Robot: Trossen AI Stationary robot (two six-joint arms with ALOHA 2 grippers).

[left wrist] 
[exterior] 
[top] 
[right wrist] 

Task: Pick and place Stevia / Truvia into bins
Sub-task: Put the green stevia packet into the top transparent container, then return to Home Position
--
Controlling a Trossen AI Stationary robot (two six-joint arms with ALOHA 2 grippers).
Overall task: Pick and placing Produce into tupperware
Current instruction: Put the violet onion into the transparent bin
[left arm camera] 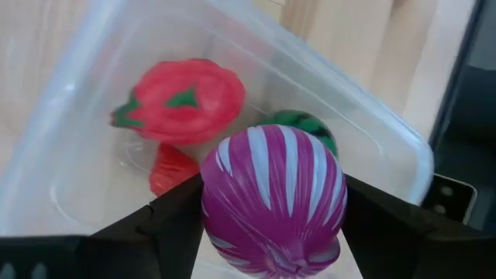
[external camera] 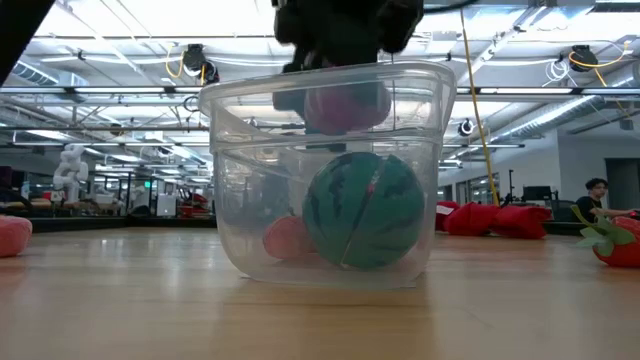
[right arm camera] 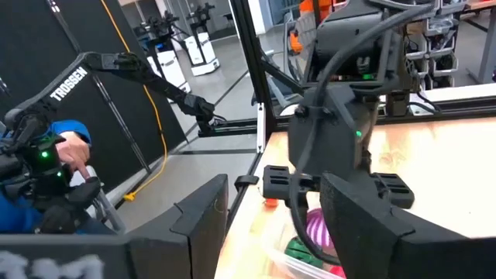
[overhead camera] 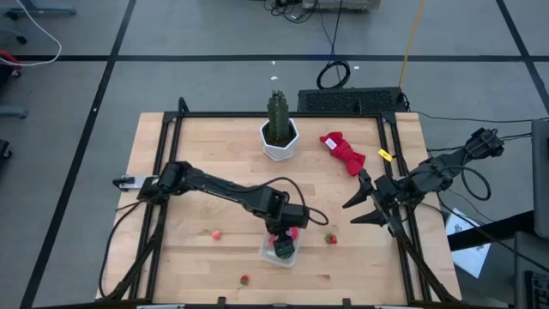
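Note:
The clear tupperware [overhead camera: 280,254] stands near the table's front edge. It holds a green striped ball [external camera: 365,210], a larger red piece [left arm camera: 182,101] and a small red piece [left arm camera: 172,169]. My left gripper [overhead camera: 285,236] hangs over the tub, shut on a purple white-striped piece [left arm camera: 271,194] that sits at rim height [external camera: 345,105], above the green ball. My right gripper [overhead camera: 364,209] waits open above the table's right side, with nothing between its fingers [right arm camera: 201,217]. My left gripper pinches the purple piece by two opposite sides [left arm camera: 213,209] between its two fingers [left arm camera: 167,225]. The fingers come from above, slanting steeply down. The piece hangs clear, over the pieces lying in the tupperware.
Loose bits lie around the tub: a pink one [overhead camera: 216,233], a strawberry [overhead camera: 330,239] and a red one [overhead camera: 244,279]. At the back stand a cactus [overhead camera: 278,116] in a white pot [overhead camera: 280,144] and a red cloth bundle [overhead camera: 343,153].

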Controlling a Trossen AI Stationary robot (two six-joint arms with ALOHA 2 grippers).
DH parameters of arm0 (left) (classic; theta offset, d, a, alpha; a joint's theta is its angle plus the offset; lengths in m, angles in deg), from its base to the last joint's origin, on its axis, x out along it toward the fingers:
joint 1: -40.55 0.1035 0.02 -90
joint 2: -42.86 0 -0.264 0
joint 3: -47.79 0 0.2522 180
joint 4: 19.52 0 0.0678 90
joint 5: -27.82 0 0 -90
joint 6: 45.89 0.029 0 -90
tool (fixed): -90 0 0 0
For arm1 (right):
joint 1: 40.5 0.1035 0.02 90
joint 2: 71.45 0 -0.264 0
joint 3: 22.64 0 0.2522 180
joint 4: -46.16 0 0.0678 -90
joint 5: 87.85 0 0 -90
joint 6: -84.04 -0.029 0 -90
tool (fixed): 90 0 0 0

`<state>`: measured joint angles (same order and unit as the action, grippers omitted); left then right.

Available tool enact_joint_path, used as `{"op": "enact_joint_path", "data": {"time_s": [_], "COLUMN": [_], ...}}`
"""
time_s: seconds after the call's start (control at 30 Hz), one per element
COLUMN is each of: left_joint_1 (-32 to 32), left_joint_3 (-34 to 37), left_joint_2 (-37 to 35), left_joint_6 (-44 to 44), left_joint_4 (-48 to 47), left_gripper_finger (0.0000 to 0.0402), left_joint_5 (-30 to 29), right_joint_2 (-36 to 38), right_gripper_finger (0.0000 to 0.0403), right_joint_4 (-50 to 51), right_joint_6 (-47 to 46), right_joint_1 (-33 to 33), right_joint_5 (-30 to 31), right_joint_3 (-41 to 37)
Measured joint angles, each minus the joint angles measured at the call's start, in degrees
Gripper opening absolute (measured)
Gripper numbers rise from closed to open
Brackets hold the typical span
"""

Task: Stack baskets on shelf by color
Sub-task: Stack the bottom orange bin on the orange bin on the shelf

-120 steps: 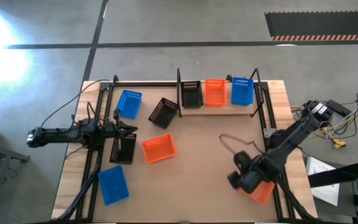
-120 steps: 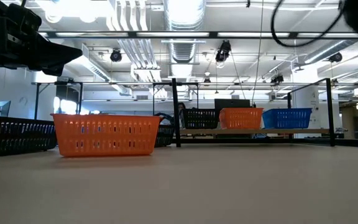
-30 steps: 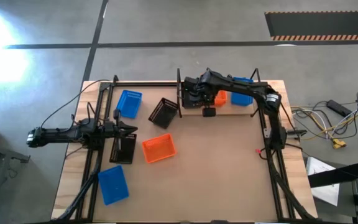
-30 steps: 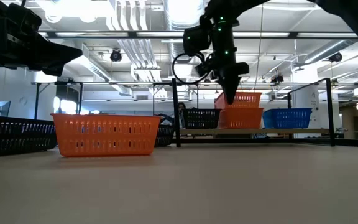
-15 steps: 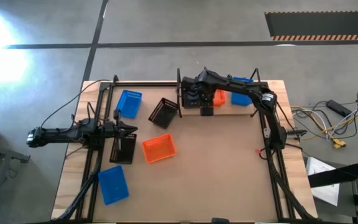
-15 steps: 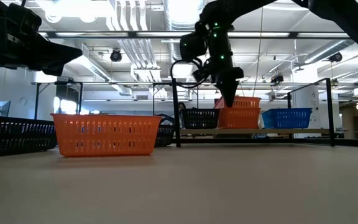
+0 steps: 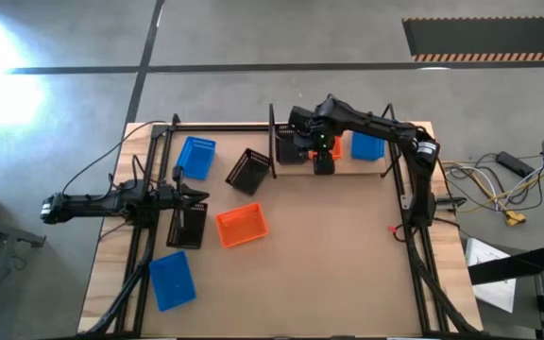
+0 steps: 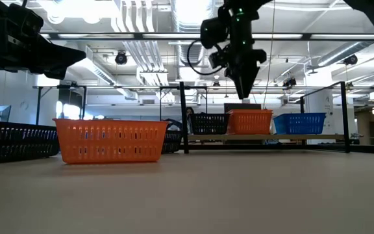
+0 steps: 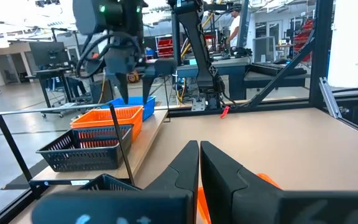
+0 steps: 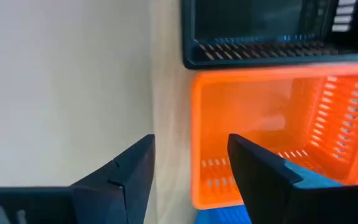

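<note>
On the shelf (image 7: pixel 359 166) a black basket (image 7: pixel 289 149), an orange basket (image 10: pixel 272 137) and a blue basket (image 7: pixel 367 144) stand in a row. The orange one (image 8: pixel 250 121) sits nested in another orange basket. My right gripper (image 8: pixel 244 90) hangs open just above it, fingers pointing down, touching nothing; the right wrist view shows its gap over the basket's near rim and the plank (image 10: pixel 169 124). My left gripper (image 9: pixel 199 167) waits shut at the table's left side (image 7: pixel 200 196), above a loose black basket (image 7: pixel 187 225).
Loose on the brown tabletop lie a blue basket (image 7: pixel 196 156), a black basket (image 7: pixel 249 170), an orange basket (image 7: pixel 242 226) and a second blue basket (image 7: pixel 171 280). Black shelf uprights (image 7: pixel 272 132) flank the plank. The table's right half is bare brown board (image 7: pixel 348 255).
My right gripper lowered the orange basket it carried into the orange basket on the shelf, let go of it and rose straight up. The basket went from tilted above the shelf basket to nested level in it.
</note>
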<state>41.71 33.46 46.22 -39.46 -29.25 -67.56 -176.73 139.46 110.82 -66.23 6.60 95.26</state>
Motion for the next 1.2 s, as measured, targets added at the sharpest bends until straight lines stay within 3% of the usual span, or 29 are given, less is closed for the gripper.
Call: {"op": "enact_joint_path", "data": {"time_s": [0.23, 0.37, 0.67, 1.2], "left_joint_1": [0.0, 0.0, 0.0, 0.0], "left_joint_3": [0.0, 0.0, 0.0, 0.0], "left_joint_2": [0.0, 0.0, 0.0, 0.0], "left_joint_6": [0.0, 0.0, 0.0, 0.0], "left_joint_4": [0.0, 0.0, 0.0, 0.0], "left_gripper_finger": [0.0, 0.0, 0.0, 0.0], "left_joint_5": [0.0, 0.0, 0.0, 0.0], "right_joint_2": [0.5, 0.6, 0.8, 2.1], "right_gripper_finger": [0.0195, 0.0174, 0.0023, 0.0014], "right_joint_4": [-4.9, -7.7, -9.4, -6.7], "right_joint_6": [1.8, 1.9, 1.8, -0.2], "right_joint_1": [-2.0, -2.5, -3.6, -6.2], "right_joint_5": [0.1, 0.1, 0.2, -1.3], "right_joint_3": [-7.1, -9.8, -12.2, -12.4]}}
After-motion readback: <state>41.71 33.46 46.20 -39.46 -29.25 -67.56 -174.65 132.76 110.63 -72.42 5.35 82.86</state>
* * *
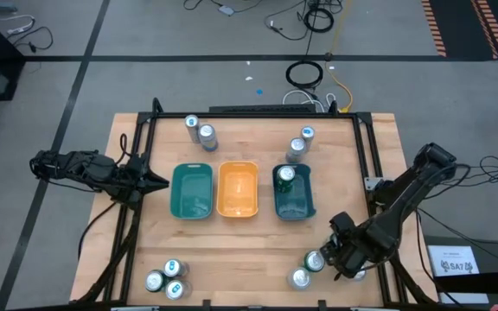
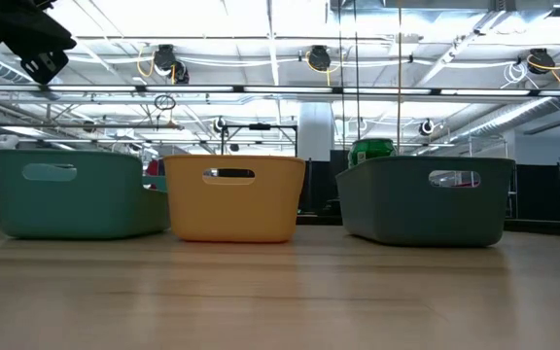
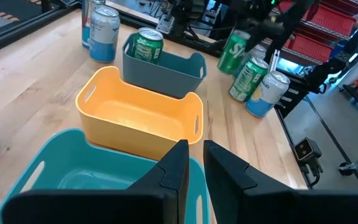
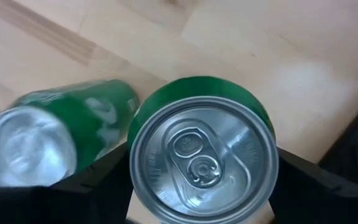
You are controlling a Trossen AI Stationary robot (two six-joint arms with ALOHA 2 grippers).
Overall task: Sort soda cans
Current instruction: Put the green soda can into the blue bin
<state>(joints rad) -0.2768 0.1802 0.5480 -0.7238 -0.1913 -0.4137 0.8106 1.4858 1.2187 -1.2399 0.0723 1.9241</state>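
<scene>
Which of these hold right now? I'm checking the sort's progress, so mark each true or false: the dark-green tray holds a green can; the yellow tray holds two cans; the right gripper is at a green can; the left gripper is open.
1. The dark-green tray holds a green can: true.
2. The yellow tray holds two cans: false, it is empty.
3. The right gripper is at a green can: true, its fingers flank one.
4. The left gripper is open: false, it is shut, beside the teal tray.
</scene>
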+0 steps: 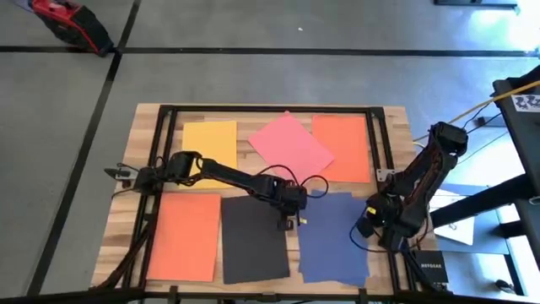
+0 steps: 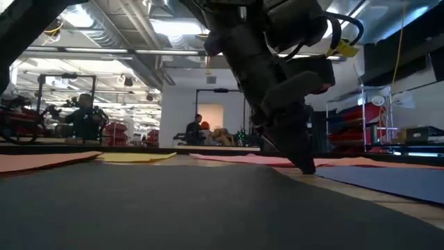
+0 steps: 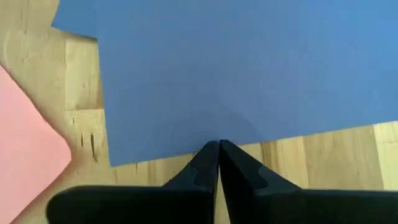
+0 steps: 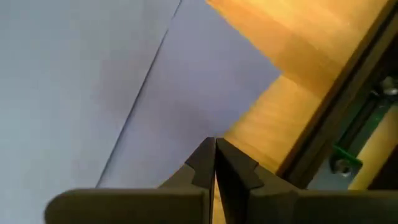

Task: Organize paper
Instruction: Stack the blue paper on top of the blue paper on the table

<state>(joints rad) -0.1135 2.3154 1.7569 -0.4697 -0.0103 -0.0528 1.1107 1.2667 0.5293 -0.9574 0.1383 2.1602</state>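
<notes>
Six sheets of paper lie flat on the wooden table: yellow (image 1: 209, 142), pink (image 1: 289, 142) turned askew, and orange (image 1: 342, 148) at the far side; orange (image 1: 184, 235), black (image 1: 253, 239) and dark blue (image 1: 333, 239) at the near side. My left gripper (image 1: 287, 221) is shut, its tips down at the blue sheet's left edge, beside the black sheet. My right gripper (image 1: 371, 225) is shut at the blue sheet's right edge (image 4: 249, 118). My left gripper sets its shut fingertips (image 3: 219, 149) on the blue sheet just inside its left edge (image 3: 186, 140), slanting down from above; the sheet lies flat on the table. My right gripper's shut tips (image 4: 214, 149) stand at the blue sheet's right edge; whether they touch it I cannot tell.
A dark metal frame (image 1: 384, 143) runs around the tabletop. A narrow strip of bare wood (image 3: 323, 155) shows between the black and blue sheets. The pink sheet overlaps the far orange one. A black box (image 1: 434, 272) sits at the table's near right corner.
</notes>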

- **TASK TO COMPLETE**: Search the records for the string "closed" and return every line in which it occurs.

- **TASK OUTPUT**:
Gripper numbers rise from closed to open
Motion for the next 1.2 s, as measured, targets added at the sharpest bends until straight lines stay within 3% of the usual span, or 29 are given, less is closed for the gripper.

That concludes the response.